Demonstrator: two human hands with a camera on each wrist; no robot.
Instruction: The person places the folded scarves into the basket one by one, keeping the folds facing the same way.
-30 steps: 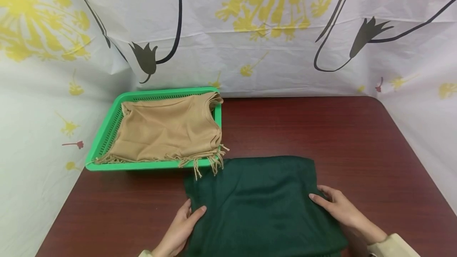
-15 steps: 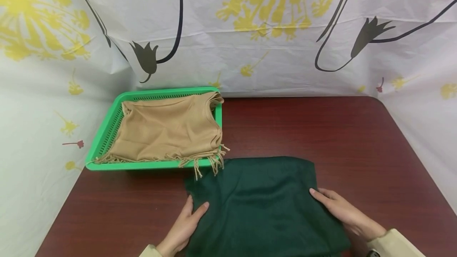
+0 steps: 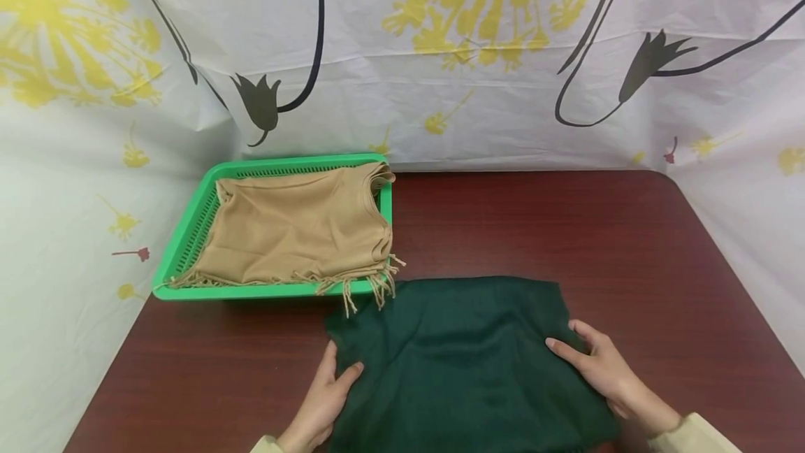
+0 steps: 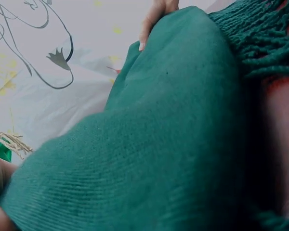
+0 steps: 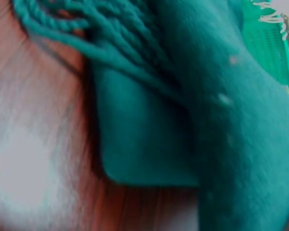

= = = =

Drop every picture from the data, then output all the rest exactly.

Demonstrator: two human hands with a camera on each wrist; no robot.
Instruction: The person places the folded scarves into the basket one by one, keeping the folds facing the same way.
-30 steps: 
-15 steps: 
+0 steps: 
+0 steps: 
+0 steps: 

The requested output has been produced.